*Exercise instructions*:
Set all the entries down once more, with nothing altered.

*Record excerpts*:
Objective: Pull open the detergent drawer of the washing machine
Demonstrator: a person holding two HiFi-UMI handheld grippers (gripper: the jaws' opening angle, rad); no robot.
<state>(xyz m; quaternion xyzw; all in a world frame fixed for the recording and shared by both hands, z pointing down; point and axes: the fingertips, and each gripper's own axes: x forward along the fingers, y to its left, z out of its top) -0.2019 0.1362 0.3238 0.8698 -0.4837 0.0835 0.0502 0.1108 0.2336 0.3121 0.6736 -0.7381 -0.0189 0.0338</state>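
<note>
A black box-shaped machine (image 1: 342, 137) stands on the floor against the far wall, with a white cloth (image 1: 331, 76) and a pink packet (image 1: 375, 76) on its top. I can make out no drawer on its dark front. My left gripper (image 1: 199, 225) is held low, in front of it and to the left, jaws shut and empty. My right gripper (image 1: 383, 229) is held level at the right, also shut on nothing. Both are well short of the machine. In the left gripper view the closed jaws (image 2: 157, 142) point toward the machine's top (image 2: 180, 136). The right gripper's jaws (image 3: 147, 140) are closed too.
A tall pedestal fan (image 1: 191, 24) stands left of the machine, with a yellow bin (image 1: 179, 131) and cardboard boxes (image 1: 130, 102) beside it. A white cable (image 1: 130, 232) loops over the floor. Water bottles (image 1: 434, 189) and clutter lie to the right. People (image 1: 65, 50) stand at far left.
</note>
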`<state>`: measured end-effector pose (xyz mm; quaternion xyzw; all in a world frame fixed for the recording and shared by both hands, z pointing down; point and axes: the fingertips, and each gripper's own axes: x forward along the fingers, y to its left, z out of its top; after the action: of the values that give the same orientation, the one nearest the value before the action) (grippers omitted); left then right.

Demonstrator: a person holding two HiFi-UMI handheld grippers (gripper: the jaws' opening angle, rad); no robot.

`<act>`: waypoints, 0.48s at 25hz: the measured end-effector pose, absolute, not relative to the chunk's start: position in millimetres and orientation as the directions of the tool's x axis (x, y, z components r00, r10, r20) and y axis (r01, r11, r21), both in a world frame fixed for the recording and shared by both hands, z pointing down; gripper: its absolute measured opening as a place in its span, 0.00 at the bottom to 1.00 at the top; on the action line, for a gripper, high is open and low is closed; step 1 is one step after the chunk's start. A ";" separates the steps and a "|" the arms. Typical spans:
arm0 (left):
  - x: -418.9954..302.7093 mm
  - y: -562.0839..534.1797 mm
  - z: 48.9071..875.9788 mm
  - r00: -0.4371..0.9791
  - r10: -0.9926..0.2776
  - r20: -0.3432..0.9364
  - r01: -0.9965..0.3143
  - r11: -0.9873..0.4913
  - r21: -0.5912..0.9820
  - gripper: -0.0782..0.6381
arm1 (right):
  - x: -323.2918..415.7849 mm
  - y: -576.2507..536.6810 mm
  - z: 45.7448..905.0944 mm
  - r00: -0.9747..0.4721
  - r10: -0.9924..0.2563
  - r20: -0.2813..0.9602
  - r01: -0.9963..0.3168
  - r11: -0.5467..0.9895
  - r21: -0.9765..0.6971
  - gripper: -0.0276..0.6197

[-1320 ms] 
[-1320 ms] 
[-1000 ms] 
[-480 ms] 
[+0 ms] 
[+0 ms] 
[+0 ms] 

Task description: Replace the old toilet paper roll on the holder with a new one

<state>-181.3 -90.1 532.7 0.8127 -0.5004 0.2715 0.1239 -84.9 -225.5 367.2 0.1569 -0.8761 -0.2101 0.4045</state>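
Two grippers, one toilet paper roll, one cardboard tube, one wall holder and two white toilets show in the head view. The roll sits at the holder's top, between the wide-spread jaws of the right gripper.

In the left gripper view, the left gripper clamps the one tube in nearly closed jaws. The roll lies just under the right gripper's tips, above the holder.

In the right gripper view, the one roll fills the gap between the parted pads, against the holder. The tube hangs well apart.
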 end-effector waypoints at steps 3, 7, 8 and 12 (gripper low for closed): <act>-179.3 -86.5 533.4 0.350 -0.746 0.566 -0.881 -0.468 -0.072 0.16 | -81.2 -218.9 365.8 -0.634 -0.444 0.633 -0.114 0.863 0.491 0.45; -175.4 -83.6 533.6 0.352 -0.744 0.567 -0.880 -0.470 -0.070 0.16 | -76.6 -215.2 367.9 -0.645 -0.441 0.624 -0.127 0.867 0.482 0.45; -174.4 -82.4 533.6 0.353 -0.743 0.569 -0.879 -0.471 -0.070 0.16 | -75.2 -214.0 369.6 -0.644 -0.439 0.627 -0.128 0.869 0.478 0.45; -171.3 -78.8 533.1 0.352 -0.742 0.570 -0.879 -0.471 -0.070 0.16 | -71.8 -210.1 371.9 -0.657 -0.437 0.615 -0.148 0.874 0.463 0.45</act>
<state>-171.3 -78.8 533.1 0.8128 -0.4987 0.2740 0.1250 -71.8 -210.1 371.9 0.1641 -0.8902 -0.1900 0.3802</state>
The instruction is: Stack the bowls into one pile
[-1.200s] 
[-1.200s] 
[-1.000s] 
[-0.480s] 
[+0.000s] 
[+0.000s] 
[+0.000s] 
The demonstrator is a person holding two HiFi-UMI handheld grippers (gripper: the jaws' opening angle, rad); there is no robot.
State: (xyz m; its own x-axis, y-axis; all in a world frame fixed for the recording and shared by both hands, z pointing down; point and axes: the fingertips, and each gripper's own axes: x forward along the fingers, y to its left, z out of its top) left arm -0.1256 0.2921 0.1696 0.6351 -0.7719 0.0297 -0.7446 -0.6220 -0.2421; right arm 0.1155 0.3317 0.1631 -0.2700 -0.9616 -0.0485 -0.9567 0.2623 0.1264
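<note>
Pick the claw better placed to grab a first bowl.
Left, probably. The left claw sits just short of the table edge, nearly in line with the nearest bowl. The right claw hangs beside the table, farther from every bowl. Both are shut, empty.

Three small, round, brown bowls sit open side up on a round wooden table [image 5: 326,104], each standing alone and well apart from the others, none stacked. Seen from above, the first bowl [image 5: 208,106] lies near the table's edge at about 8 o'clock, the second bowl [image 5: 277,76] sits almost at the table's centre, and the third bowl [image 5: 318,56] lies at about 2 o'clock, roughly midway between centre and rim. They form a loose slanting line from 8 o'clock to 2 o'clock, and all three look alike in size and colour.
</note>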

*Exercise answer*:
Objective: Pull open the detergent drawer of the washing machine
Demonstrator: a person holding two HiFi-UMI handheld grippers (gripper: the jaws' opening angle, rad); no robot.
<state>(xyz m; quaternion xyzw; all in a world frame fixed for the recording and shared by both hands, z pointing down; point and axes: the fingertips, and each gripper's own axes: x forward along the fingers, y to its left, z out of its top) -0.2019 0.1362 0.3238 0.8698 -0.4837 0.0835 0.0502 0.1108 0.2336 0.3121 0.6736 -0.7381 -0.0189 0.0338</state>
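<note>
A black box-shaped machine (image 1: 342, 137) stands on the floor against the far wall, with a white cloth (image 1: 331, 76) and a pink packet (image 1: 375, 76) on its top. I can make out no drawer on its dark front. My left gripper (image 1: 199, 225) is held low, in front of it and to the left, jaws shut and empty. My right gripper (image 1: 383, 229) is held level at the right, also shut on nothing. Both are well short of the machine. In the left gripper view the closed jaws (image 2: 157, 142) point toward the machine's top (image 2: 180, 136). The right gripper's jaws (image 3: 147, 140) are closed too.
A tall pedestal fan (image 1: 191, 24) stands left of the machine, with a yellow bin (image 1: 179, 131) and cardboard boxes (image 1: 130, 102) beside it. A white cable (image 1: 130, 232) loops over the floor. Water bottles (image 1: 434, 189) and clutter lie to the right. People (image 1: 65, 50) stand at far left.
</note>
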`<state>`: measured end-effector pose (xyz mm; quaternion xyzw; all in a world frame fixed for the recording and shared by both hands, z pointing down; point and axes: the fingertips, and each gripper's own axes: x forward along the fingers, y to its left, z out of its top; after the action: of the values that give the same orientation, the one nearest the value before the action) (grippers omitted); left then right.

Demonstrator: a person holding two HiFi-UMI handheld grippers (gripper: the jaws' opening angle, rad); no robot.

`<act>`: waypoints, 0.48s at 25hz: the measured end-effector pose, absolute, not relative to the chunk's start: position in millimetres and orientation as the directions of the tool's x axis (x, y, z components r00, r10, r20) and y axis (r01, r11, r21), both in a world frame fixed for the recording and shared by both hands, z pointing down; gripper: its absolute measured opening as a place in its span, 0.00 at the bottom to 1.00 at the top; on the action line, for a gripper, high is open and low is closed; step 1 is one step after the chunk's start. A ";" separates the steps and a "|" the arms. Typical spans:
arm0 (left):
  - x: -418.9954..302.7093 mm
  - y: -562.0839..534.1797 mm
  - z: 48.9071..875.9788 mm
  - r00: -0.4371..0.9791
  - r10: -0.9926..0.2776
  - r20: -0.3432..0.9364
  - r01: -0.9965..0.3143
  - r11: -0.9873..0.4913
  - r21: -0.5912..0.9820
  - gripper: -0.0782..0.6381
arm1 (right):
  - x: -323.2918..415.7849 mm
  - y: -576.2507..536.6810 mm
  - z: 45.7448..905.0944 mm
  - r00: -0.9747..0.4721
  - r10: -0.9924..0.2563
  - r20: -0.2813..0.9602
  - r01: -0.9963..0.3168
  - r11: -0.5467..0.9895
  - r21: -0.9765..0.6971
  - gripper: -0.0276..0.6197

[-1320 ms] 
[-1320 ms] 
[-1000 ms] 
[-480 ms] 
[+0 ms] 
[+0 ms] 
[+0 ms] 

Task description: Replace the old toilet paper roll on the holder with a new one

<state>-181.3 -90.1 532.7 0.8127 -0.5004 0.2715 0.1239 -84.9 -225.5 367.2 0.1569 -0.8761 -0.2101 0.4045</state>
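Two grippers, one toilet paper roll, one cardboard tube, one wall holder and two white toilets show in the head view. The roll sits at the holder's top, between the wide-spread jaws of the right gripper.

In the left gripper view, the left gripper clamps the one tube in nearly closed jaws. The roll lies just under the right gripper's tips, above the holder.

In the right gripper view, the one roll fills the gap between the parted pads, against the holder. The tube hangs well apart.
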 end-effector waypoints at steps 3, 7, 8 and 12 (gripper low for closed): <act>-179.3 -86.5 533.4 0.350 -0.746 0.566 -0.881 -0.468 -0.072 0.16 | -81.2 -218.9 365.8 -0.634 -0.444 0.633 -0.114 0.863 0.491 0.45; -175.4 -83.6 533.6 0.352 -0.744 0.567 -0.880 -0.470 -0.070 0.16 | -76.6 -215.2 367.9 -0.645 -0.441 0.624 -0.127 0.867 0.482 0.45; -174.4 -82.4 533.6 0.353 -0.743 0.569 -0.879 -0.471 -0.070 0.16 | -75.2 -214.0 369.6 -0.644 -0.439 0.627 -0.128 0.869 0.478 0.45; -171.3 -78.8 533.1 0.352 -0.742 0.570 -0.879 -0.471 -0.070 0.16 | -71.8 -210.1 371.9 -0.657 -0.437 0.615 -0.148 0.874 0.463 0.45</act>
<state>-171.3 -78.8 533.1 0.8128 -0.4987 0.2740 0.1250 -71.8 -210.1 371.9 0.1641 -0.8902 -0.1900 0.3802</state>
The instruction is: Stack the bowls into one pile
[-1.200s] 
[-1.200s] 
[-1.000s] 
[-0.480s] 
[+0.000s] 
[+0.000s] 
[+0.000s] 
The demonstrator is a person holding two HiFi-UMI handheld grippers (gripper: the jaws' opening angle, rad); there is no robot.
State: (xyz m; its own x-axis, y-axis; all in a world frame fixed for the recording and shared by both hands, z pointing down; point and axes: the fingertips, and each gripper's own axes: x forward along the fingers, y to its left, z out of its top) left arm -0.1256 0.2921 0.1696 0.6351 -0.7719 0.0297 -0.7446 -0.6220 -0.2421; right arm 0.1155 0.3317 0.1631 -0.2700 -0.9616 -0.0485 -0.9567 0.2623 0.1264
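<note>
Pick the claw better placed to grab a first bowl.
Left, probably. The left claw sits just short of the table edge, nearly in line with the nearest bowl. The right claw hangs beside the table, farther from every bowl. Both are shut, empty.

Three small, round, brown bowls sit open side up on a round wooden table [image 5: 326,104], each standing alone and well apart from the others, none stacked. Seen from above, the first bowl [image 5: 208,106] lies near the table's edge at about 8 o'clock, the second bowl [image 5: 277,76] sits almost at the table's centre, and the third bowl [image 5: 318,56] lies at about 2 o'clock, roughly midway between centre and rim. They form a loose slanting line from 8 o'clock to 2 o'clock, and all three look alike in size and colour.
</note>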

With this, the answer is finished.